Мутации в биогенезе рибосом связаны с несколькими человеческими рибосомопатия генетические заболевания, включая наследственные синдромы недостаточности костного мозга, которые характеризуются предрасположенностью к рак и уменьшенное количество клеток крови. Нарушение регуляции рибосом также может играть роль в атрофия мышц.[12]

Смотрите также

Рекомендации

  1. ^ а б c d е ж грамм Кресслер, Дитер; Больно, Эд; Баблер, Йохен (2009). «Схема сборки рибосомы» (PDF). Biochimica et Biophysica Acta (BBA) - Исследование молекулярных клеток. 1803 (6): 673–683. Дои:10.1016 / j.bbamcr.2009.10.009. PMID  19879902.
  2. ^ Криста Конгер (26 июня, 2017). «Недавно выявленный процесс регуляции генов бросает вызов науке, - говорят исследователи». Внутри Стэнфордской медицины. 9 (12).

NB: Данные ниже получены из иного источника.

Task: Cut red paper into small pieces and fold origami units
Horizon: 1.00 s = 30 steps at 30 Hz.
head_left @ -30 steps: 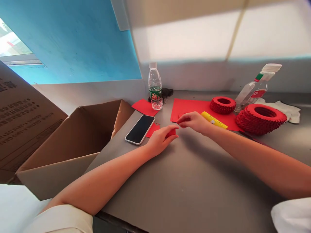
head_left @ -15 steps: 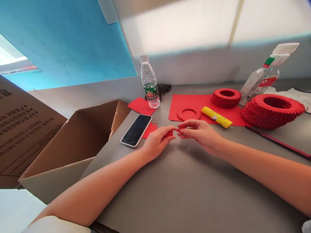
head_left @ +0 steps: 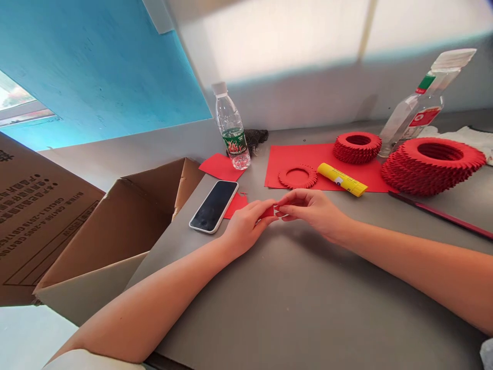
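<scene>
My left hand [head_left: 248,223] pinches a small piece of red paper [head_left: 267,211] between thumb and fingers, just above the grey table. My right hand [head_left: 308,209] meets it from the right, its thumb and fingertips closed on the paper's right end. Most of the paper is hidden by the fingers. Beyond the hands, a thin toothed red paper ring [head_left: 298,177] lies on a large red sheet [head_left: 304,155], beside a yellow glue stick [head_left: 342,180]. Left of my left hand is a smartphone [head_left: 214,206], partly over a red paper scrap [head_left: 235,205].
Two stacked red paper rings, a smaller one [head_left: 357,149] and a larger one [head_left: 433,167], stand at the back right by a clear glass bottle [head_left: 416,113]. A water bottle [head_left: 234,133] stands behind the phone. A dark red stick [head_left: 442,213] lies right; an open cardboard box [head_left: 115,221] is left.
My right fingertips have moved slightly left, closer to my left hand, onto the end of the red paper. The whole view has shifted a little.
</scene>
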Tool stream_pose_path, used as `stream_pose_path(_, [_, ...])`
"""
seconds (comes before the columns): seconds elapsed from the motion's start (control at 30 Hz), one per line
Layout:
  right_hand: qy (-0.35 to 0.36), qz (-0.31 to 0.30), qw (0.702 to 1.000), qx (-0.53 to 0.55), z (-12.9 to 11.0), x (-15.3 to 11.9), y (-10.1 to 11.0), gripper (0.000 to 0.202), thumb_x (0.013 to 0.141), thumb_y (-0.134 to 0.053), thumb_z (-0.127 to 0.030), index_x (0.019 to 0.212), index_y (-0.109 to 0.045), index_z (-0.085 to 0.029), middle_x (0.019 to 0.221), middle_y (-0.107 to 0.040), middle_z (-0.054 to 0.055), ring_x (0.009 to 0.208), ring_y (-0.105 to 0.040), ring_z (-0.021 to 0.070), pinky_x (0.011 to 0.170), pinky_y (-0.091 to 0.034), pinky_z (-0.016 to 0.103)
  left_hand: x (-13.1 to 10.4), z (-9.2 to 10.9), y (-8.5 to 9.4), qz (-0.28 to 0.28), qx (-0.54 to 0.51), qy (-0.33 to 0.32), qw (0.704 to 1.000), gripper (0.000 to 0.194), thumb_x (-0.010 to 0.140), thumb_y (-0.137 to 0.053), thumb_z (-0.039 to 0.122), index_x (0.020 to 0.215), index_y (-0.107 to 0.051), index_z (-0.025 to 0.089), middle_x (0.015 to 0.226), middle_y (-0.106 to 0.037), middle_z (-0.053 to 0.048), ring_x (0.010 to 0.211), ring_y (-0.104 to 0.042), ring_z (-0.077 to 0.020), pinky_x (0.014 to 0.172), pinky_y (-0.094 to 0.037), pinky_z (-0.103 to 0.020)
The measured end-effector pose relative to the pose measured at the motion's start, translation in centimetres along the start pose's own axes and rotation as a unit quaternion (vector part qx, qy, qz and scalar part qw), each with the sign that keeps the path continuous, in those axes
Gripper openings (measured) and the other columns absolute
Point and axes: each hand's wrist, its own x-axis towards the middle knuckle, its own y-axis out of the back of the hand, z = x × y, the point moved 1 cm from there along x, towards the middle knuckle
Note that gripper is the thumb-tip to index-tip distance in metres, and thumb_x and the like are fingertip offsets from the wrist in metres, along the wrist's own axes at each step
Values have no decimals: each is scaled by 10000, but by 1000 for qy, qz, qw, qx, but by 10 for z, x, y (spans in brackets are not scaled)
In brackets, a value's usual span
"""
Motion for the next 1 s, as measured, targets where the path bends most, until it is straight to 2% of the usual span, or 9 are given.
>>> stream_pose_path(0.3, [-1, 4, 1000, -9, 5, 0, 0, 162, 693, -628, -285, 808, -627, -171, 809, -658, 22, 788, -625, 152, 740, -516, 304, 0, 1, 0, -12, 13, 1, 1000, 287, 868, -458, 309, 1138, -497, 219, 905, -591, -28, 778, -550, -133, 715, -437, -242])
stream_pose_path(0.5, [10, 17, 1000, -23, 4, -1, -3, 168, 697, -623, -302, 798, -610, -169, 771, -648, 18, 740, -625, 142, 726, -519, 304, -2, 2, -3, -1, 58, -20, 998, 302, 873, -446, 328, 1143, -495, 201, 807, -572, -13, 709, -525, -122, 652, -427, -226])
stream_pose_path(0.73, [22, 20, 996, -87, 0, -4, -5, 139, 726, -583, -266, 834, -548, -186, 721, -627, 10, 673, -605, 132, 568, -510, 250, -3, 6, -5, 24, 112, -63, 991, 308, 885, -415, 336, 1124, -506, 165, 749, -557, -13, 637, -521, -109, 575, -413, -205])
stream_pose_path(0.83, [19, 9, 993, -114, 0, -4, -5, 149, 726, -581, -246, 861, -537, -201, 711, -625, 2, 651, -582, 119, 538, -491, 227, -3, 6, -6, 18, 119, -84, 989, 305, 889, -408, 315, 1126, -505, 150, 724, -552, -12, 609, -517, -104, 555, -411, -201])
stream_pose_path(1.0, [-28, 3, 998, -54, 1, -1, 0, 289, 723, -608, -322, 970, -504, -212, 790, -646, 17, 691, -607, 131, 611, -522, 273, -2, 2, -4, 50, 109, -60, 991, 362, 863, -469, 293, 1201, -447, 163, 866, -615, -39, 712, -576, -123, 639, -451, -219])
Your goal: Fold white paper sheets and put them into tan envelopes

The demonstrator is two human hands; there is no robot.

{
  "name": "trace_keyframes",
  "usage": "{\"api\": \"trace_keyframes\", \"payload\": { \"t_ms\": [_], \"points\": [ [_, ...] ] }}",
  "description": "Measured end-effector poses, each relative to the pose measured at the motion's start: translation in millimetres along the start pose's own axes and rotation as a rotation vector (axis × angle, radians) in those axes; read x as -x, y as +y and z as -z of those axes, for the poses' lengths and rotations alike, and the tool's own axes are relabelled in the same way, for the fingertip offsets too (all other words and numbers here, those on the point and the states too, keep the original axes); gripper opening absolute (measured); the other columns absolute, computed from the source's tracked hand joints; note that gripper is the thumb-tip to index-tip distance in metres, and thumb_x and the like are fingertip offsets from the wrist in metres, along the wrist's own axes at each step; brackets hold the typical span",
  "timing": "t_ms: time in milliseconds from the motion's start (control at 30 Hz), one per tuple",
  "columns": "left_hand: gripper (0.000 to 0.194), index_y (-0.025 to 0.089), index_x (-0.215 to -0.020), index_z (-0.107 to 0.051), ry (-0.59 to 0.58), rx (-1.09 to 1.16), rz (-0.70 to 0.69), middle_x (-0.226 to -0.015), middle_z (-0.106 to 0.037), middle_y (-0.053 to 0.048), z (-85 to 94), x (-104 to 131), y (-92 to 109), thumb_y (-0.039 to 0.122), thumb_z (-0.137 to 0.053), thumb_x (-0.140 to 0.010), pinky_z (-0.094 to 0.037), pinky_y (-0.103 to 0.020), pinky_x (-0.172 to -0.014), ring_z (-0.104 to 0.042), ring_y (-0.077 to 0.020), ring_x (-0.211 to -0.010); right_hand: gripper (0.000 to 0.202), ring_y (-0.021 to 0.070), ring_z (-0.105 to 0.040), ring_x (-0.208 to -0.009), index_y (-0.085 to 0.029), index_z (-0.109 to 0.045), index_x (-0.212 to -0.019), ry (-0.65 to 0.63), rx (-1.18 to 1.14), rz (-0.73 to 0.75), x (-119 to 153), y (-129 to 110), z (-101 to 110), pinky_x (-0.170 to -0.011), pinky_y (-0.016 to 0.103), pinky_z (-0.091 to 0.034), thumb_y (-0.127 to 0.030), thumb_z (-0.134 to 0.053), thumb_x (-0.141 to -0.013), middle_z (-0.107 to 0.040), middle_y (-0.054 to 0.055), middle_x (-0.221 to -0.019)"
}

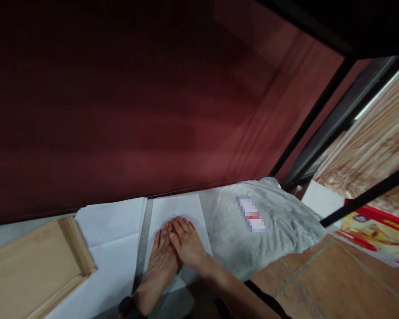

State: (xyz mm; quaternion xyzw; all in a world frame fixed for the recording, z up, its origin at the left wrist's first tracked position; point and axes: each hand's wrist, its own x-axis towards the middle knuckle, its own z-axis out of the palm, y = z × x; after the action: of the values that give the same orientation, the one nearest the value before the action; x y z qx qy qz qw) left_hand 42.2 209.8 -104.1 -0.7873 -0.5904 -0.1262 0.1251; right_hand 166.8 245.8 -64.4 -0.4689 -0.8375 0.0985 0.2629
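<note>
1. Background: dark red panel (146, 115) behind the work area; brown tiled floor (306, 283) at lower right, with a red-and-yellow printed box (372, 230) beyond a black bar (365, 197).
2. Work surface: I have a grey cloth (286, 217) on the right, wrinkled toward its outer end. A blurred-out patch (252, 215) lies on it; I cannot identify it.
3. Work item: one white sheet (164, 209) lies flat in front of me, beneath both hands. A faint crease shows near its top edge.
4. Left hand (162, 254): palm down on the sheet, fingers extended, dark band (129, 306) at the wrist.
5. Right hand (187, 243): palm down, fingers straight and close together, overlapping the left. I see neither hand pinching anything.
6. Adjacent stock: a paper stack (115, 248) sits left of the sheet, separated by a grey strip; a brown package (33, 257) rests partly on it.
7. Progress: I judge the sheet laid out and under flat pressure. Creasing appears slight; I cannot determine how much handling remains.
</note>
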Motion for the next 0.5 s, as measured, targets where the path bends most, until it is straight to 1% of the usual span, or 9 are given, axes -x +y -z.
{"api": "trace_keyframes", "payload": {
  "t_ms": [67,133,233,300,367,500],
  "points": [
    [0.056,0.009,-0.140,-0.056,-0.025,0.001,0.025,-0.152,-0.047,-0.019,-3.6,1,-2,0.024,-0.050,-0.086,-0.026,-0.050,-0.120,-0.039,-0.0331,-0.144,0.046,0.0238,-0.044,-0.141,-0.016,-0.048,-0.146,-0.018,0.032,0.019,1,-1,-9,-0.117,0.048,-0.038,-0.032,-0.040,-0.104,-0.053,0.013,-0.148],
    [0.055,0.008,-0.140,-0.056,-0.015,-0.004,0.029,-0.153,-0.046,-0.019,-5.4,3,-3,0.020,-0.046,-0.087,-0.026,-0.049,-0.120,-0.039,-0.0321,-0.144,0.047,0.0233,-0.043,-0.142,-0.015,-0.047,-0.147,-0.015,0.076,0.041,3,4,-11,-0.118,0.047,-0.038,-0.032,-0.042,-0.104,-0.052,0.013,-0.149],
    [0.053,0.003,-0.138,-0.057,0.070,-0.021,0.016,-0.151,-0.047,-0.022,-7.3,5,-8,0.017,-0.037,-0.091,-0.029,-0.049,-0.119,-0.037,-0.0317,-0.145,0.051,0.0234,-0.039,-0.145,-0.014,-0.044,-0.149,0.008,0.141,0.055,7,18,-8,-0.119,0.045,-0.036,-0.037,-0.043,-0.104,-0.046,0.012,-0.154],
    [0.051,0.001,-0.133,-0.060,0.133,-0.016,0.009,-0.147,-0.051,-0.024,-8.5,6,-13,0.020,-0.033,-0.093,-0.032,-0.052,-0.117,-0.037,-0.0341,-0.145,0.055,0.0240,-0.038,-0.145,-0.014,-0.041,-0.151,0.030,0.165,0.035,9,27,-5,-0.119,0.044,-0.035,-0.043,-0.041,-0.104,-0.043,0.011,-0.155],
    [0.050,0.002,-0.128,-0.063,0.172,0.005,-0.002,-0.143,-0.054,-0.025,-8.7,7,-17,0.025,-0.032,-0.095,-0.034,-0.056,-0.115,-0.034,-0.0364,-0.146,0.058,0.0243,-0.039,-0.145,-0.015,-0.040,-0.151,0.062,0.181,-0.006,11,37,-4,-0.119,0.043,-0.034,-0.048,-0.040,-0.104,-0.044,0.011,-0.155],
    [0.048,0.006,-0.119,-0.068,0.188,0.030,-0.010,-0.141,-0.055,-0.025,-4.5,11,-24,0.024,-0.029,-0.096,-0.034,-0.062,-0.112,-0.026,-0.0389,-0.149,0.061,0.0249,-0.041,-0.144,-0.014,-0.040,-0.152,0.104,0.211,-0.083,14,55,-2,-0.119,0.043,-0.033,-0.051,-0.038,-0.103,-0.043,0.012,-0.155]
  ]
}}
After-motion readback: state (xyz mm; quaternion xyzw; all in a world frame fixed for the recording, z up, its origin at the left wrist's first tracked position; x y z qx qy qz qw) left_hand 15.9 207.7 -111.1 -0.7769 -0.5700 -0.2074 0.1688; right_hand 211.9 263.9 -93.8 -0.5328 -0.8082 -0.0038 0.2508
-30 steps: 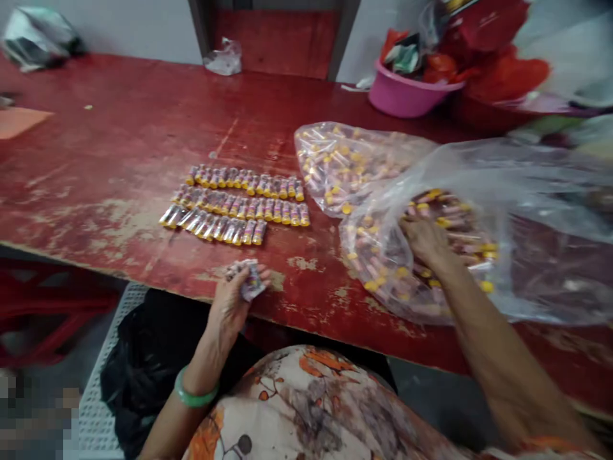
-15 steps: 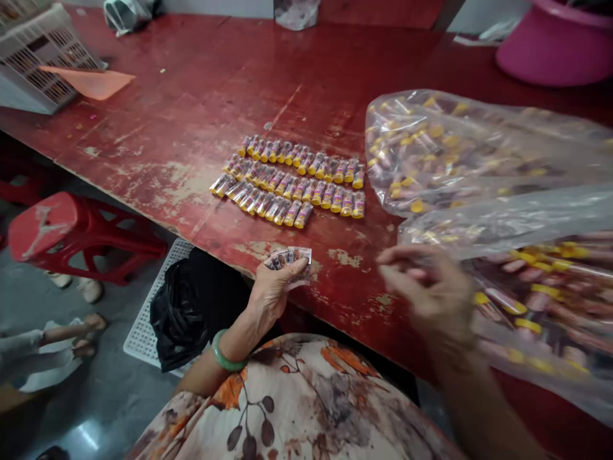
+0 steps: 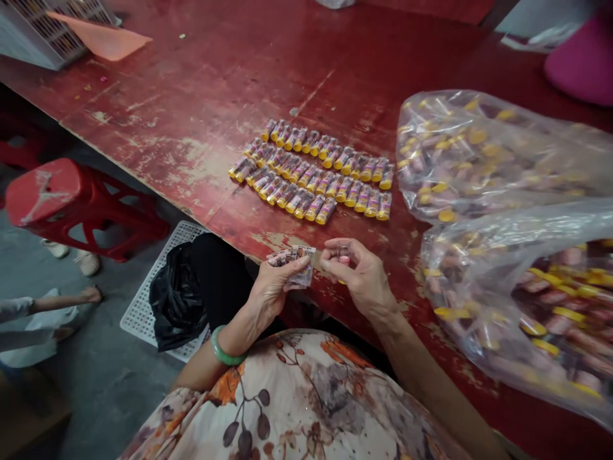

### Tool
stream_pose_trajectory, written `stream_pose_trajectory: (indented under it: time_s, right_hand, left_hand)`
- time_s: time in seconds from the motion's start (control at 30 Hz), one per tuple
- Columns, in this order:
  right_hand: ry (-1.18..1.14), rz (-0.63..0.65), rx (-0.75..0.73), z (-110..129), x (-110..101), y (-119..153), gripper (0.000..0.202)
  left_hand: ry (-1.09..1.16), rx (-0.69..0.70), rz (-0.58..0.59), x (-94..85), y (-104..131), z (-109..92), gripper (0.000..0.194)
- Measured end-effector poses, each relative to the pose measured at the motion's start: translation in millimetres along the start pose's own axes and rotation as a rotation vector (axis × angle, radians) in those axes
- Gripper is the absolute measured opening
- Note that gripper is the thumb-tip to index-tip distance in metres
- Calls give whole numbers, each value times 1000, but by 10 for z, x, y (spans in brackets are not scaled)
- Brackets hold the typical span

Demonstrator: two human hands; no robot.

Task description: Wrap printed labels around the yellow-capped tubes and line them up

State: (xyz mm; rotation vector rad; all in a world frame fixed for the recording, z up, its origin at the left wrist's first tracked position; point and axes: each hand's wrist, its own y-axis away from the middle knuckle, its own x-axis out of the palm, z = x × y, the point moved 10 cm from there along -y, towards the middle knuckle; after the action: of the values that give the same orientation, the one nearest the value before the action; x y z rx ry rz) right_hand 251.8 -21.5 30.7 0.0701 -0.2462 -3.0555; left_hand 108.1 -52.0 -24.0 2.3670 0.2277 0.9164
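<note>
My left hand (image 3: 275, 281) is closed on a fanned stack of small printed cards (image 3: 299, 259) at the table's front edge. Just right of it, my right hand (image 3: 361, 271) pinches a small clear tube (image 3: 343, 254) with something pink inside. The two hands are close but apart. Beyond them lie rows of small clear tubes with yellow caps (image 3: 311, 172), side by side on the red table (image 3: 191, 121). To the right, a clear plastic bag (image 3: 445, 153) full of such tubes lies behind a second, open bag (image 3: 460, 275) of them.
A white crate (image 3: 33, 32) and an orange sheet (image 3: 105, 39) are at the back left. A magenta tub (image 3: 582, 61) stands back right. On the floor are a red stool (image 3: 52, 191), a black bag (image 3: 177, 297) on a white perforated tray (image 3: 138, 313), and another person's feet.
My right hand has come left from beside the bags to my left hand, holding a tube. My left hand keeps the cards. The view has shifted, moving the table items right.
</note>
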Motion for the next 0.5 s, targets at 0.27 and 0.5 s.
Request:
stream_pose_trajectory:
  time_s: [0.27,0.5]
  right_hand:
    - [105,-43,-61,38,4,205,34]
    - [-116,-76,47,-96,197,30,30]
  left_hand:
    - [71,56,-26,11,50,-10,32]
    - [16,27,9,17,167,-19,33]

Стэндфордский Университет.
  3. ^ а б c d е ж грамм час Томсон, Эмма; Феррейра-Черка, Себастьян; Больно, Эд (2013). "Биогенез эукариотических рибосом вкратце". Журнал клеточной науки. 126 (21): 4815–4821. Дои:10.1242 / jcs.111948. PMID  24172536.
  4. ^ Рут-Бернштейн, Мередит; Рут-Бернштейн, Роберт (21 февраля 2015 г.). «Рибосома как недостающее звено в эволюции жизни». Журнал теоретической биологии. 367: 130–158. Дои:10.1016 / j.jtbi.2014.11.025. PMID  25500179.
  5. ^ Thomson, E .; Ferreira-Cerca, S .; Хёрт, Э. (2013). "Биогенез эукариотических рибосом вкратце". Журнал клеточной науки. 126 (21): 4815–4821. Дои:10.1242 / jcs.111948. PMID  24172536.
  6. ^ "Homo sapiens 5S рибосомная РНК ». 2018-05-24. Цитировать журнал требует | журнал = (помощь)
  7. ^ "Homo sapiens 5.8S рибосомная РНК ". 2017-02-10. Цитировать журнал требует | журнал = (помощь)
  8. ^ "Homo sapiens 28S рибосомная РНК ". 2017-02-04. Цитировать журнал требует | журнал = (помощь)
  9. ^ "Homo sapiens 18S рибосомная РНК ". 2017-02-04. Цитировать журнал требует | журнал = (помощь)
  10. ^ Лафонтен, Денис Л.Дж. (2010). «Мусорный бак для рибосом: как эукариоты разрушают свои рибосомы». Тенденции Biochem Sci. 35 (5): 267–77. Дои:10.1016 / j.tibs.2009.12.006. PMID  20097077.
  11. ^ Сардана, Р. Лю, X; Граннеман, S; Чжу, Дж; Гилл, М; Папулас, О; Marcotte, EM; Толлервей, Д; Correll, CC; Джонсон, AW (февраль 2015 г.). «DEAH-бокс-геликаза Dhr1 отделяет U3 от пре-рРНК, способствуя образованию центрального псевдоузла». PLOS Биология. 13 (2): e1002083. Дои:10.1371 / journal.pbio.1002083. ЧВК  4340053. PMID  25710520.
  12. ^ Коннолли, Мартин (2017). «miR-424-5p снижает синтез рибосомальной РНК и белка при истощении мышц». Журнал кахексии, саркопении и мышц. 9 (2): 400–416. Дои:10.1002 / jcsm.12266. ЧВК  5879973. PMID  29215200.